97 points by hoodoof on Mar 23, 2015 | hide | past | favorite | 52 comments
It seems most Apache projects are written in Java. Why such a heavy focus on Java at Apache?


Apache offers stewardship for projects of a certain size. That is they have to be big enough to accept the overhead of having for example a vice president of the project.

Big companies create big projects. Big companies create projects written in Java.

Big companies wants a steward for their projects to welcome outside contributors.

  Project - Company - Commercial Product
  Geronimo - IBM - Websphere (parts)
  JackRabbit - Adobe - Adobe AEM
  Felix - Adobe - Adobe AEM
  Apache CXF, Apache Camel - Red hat - Fuse
  Apache Sling, Adobe, Adobe AEM
I am sure there are other examples.

Also, Apache has a pretty good framework for "crossing the t's and dotting the i's" in legal terms for code contributions, so that big companies know that all the code is accounted for and there are no nasty legal surprises lurking - in theory.

For a while, I was part of one small non-Java bit of the ASF: https://tcl.apache.org/rivet/ but I haven't been active for a few years, and indeed, as of last weekend, decided to resign from active membership in the ASF and 'go emeritus'.

It's a good group doing good work.

  Apache has a pretty good framework for "crossing the t's and dotting the i's" in legal terms for code contributions, so that big companies know that all the code is accounted for and there are no nasty legal surprises lurking - in theory.
That sentence exactly summed up the point I was trying to make.

Not "exactly". You also expressed tired cliches such as "Big companies create projects written in Java."

Just because its tired, doesn't mean it isn't true.

I have actually audited systems by "big companies" written in other, e.g. C#, languages.

(p.s. Try "it's")

I have actually authored systems at big and small companies in: C# VB Pascal Java Python Ruby JavaScript

My point was not that big companies don't use languages other than Java. My point was that the tired cliche of Java dominating at big companies is entirely warranted. If I implied that Java penetration at large enterprises is 100%, then there is a lot more wrong with my writing than a missing apostrophe.

C# is Microsoft's Java. How many Python, Go, Ruby or Haskell projects have you audited at "big companies"?

Ruby and Python are everywhere in the enterprise. Haskell is currently "useless" [1] for the enterprise for the obvious human resource reasons.

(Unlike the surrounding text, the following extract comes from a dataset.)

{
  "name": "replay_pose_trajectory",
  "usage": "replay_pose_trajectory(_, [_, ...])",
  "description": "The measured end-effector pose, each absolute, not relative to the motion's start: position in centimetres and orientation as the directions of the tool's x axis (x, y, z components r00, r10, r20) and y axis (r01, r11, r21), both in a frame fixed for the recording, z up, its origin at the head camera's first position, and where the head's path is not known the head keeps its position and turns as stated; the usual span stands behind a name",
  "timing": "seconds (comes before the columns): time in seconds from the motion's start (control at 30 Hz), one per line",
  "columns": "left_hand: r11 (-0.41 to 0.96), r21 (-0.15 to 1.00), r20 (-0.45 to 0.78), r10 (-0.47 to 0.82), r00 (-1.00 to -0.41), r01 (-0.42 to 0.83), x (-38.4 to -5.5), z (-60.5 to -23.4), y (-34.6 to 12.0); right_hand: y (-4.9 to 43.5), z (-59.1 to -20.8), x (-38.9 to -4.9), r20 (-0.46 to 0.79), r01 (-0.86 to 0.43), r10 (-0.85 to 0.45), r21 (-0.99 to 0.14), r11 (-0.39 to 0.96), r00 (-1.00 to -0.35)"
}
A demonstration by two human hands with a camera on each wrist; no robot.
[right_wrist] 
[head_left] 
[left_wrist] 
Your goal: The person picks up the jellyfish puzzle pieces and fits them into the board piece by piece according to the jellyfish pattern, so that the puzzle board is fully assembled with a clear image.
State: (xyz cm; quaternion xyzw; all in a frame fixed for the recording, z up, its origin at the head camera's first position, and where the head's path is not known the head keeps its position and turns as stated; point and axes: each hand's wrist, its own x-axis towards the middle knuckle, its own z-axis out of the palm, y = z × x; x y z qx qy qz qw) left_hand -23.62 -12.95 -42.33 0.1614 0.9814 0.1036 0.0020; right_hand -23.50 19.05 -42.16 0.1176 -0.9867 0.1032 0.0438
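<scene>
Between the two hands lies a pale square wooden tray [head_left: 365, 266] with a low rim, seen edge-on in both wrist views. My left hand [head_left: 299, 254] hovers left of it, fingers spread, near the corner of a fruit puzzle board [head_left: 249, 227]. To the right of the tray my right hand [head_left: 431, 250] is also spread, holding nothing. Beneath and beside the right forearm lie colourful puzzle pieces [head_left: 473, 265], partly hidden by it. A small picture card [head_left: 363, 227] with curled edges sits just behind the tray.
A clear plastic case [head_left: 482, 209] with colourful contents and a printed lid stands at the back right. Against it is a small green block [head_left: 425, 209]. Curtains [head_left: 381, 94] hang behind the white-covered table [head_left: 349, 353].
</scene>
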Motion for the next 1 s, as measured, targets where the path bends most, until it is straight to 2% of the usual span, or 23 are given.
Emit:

[1]: https://youtu.be/iSmkqocn0oQ

> the obvious human resource reasons

Can you elaborate on these?

Why bother? Count the down votes in this thread and then note the number of thoughtful rebuttals. (But for the record, imo Haskell is a glorious language.)

Big companies create a lot of projects, some of them are bound to be in Java. I in no way intended to state Java was the only language for business applications.

Everyone always considers Apache as being synonymous with old school Java technologies. But they have a set of newer big data tools that are integral components at almost every major corporation or serious startup these days:

Accumulo, Ambari, Avro, Cassandra, CouchDB, Falcon, Flume, Hadoop, HBase, Hive, Kafka, Knox, Oozie, Phoenix, Pig, Samza, Spark, Sqoop, Storm, Tez, Zookeeper.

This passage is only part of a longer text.